» WHAT IS REQUIRED: In the material below, find the line that contains "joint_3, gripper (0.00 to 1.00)" and the line that contains "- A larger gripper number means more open", then write out exactly those two lines and everything between them.

» DATA TO USE:

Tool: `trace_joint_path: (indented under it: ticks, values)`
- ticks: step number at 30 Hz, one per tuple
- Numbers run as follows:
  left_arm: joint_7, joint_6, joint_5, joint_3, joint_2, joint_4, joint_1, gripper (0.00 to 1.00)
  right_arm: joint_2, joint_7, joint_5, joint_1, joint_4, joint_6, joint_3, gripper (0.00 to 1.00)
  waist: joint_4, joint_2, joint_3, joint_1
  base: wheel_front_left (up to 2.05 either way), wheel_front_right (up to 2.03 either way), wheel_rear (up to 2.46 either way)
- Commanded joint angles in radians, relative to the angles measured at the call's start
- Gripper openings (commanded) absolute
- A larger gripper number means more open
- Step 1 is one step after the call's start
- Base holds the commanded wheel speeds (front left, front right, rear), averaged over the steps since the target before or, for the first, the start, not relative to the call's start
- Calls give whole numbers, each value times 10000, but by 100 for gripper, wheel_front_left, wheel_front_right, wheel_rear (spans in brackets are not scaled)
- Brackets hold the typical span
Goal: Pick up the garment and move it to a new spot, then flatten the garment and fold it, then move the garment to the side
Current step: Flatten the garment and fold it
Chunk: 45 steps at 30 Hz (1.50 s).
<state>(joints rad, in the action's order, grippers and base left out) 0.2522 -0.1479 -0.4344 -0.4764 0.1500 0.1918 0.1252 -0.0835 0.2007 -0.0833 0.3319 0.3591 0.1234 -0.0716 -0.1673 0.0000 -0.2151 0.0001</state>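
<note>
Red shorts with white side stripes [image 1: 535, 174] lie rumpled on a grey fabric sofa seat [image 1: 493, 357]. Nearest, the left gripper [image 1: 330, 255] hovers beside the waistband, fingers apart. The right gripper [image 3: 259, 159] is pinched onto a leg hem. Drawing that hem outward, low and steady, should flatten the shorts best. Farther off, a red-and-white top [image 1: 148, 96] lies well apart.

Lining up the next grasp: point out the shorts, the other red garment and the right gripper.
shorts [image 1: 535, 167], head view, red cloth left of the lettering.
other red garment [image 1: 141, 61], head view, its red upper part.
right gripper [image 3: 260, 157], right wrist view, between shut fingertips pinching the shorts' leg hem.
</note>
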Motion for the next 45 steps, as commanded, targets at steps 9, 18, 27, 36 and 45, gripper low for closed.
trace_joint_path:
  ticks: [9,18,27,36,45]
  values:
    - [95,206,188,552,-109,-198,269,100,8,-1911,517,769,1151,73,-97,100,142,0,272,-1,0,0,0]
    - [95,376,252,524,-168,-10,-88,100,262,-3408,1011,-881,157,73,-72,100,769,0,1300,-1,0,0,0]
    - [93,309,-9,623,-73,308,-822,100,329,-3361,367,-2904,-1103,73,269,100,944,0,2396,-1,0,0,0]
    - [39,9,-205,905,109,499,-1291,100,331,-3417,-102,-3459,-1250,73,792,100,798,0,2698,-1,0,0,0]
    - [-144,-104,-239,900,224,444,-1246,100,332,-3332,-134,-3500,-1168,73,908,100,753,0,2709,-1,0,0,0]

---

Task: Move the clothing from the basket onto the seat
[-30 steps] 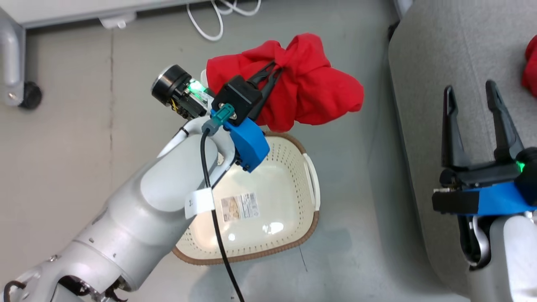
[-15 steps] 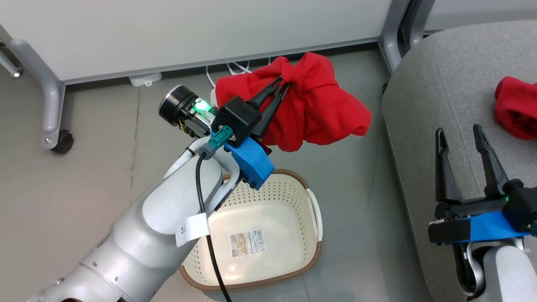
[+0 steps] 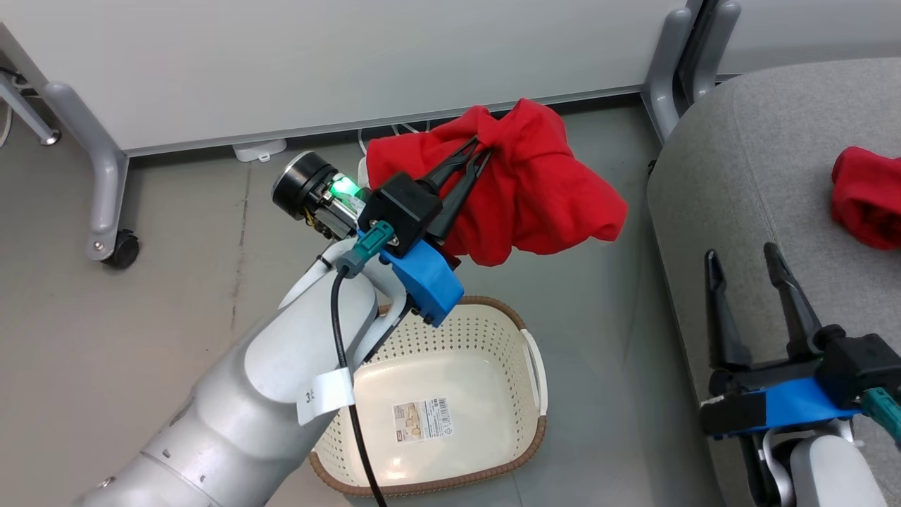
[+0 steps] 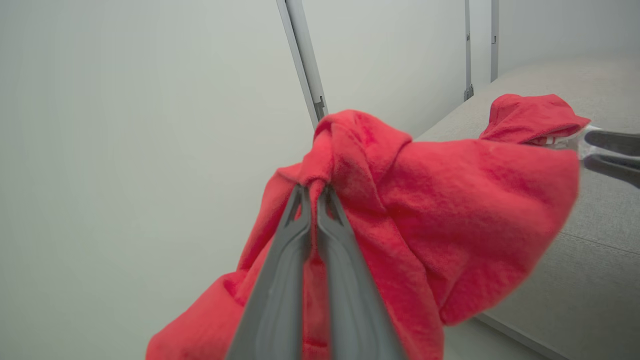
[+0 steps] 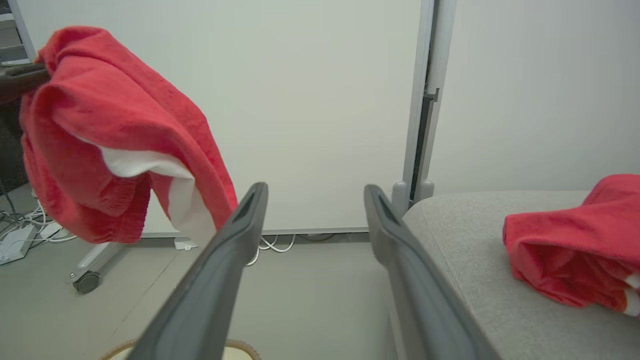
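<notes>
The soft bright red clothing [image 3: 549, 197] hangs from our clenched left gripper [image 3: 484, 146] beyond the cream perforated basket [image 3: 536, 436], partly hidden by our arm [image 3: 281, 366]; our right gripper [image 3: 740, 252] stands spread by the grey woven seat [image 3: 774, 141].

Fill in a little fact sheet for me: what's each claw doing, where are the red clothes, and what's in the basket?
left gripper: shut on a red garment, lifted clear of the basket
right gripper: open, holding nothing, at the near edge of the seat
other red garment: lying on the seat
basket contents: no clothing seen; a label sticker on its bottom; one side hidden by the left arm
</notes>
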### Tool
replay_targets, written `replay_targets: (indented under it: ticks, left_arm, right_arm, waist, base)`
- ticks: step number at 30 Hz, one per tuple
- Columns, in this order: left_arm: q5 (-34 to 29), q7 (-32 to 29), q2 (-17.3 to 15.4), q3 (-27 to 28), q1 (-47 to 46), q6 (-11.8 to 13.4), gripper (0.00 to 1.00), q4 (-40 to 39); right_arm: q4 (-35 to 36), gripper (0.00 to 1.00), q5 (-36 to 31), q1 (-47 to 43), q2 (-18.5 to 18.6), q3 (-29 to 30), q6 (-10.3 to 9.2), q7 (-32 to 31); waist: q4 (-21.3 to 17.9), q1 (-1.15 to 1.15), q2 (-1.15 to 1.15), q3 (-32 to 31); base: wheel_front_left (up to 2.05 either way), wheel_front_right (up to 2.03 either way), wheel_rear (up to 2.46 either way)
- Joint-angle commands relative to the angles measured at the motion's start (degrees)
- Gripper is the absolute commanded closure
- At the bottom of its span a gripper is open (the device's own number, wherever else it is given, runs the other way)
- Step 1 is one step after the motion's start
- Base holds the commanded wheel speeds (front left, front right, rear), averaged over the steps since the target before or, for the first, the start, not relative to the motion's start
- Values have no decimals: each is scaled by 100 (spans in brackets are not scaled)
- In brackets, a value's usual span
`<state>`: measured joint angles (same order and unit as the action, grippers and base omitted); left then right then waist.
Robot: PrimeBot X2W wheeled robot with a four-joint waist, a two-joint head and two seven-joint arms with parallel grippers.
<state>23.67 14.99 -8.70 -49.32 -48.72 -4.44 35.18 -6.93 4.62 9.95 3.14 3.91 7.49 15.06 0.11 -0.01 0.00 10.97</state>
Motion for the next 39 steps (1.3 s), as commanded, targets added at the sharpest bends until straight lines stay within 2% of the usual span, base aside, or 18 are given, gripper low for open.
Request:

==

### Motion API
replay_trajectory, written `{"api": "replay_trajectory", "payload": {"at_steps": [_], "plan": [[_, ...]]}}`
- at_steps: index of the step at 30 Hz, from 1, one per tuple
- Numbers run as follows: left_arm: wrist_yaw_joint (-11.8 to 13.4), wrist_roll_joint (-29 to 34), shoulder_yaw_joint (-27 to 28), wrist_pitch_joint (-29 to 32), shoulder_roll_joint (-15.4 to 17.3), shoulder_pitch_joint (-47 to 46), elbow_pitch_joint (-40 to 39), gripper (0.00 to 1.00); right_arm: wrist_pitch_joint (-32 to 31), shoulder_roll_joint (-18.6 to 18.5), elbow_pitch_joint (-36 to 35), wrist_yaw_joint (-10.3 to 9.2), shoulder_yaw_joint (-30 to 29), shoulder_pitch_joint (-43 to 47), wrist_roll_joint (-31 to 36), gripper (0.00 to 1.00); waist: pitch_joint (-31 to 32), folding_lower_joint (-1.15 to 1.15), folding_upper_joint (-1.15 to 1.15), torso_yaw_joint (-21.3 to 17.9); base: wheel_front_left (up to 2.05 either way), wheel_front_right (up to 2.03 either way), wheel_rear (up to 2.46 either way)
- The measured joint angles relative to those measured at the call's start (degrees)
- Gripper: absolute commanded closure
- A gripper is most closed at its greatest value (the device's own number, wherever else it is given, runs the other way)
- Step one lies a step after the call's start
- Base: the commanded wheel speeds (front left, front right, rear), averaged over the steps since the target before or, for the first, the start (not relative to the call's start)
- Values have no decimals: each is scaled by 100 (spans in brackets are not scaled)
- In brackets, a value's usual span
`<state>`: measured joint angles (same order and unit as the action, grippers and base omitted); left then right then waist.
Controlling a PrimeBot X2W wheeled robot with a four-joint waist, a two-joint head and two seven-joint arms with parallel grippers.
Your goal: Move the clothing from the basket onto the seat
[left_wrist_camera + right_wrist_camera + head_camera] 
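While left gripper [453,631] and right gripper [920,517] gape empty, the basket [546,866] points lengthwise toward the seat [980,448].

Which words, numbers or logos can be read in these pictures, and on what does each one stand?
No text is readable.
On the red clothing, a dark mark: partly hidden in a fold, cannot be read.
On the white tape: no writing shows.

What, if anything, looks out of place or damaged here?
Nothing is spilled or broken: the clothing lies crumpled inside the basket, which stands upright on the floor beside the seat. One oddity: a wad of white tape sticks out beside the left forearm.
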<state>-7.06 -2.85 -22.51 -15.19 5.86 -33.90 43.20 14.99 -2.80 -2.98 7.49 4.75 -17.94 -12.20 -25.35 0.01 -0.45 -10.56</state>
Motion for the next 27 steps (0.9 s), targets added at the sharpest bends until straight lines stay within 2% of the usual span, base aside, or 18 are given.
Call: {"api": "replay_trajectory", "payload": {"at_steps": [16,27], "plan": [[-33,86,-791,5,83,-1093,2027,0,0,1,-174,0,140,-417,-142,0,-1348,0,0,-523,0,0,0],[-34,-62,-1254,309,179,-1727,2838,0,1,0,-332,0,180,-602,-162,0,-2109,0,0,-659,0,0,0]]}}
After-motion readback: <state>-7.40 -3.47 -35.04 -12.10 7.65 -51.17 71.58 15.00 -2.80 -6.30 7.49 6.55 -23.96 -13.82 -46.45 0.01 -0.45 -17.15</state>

» ANSWER TO THIS PROBLEM:
  right_arm: joint_2, joint_7, joint_5, joint_1, joint_4, joint_6, joint_3, gripper (0.00 to 1.00)
  waist: joint_4, joint_2, joint_3, joint_1
  base: wheel_front_left (up to 2.05 either way), wheel_front_right (up to 2.03 either way), wheel_rear (up to 2.46 either way)
- Commanded joint angles in radians, relative to the angles measured at the call's start
- Gripper openings (commanded) absolute
- A larger gripper number means more open

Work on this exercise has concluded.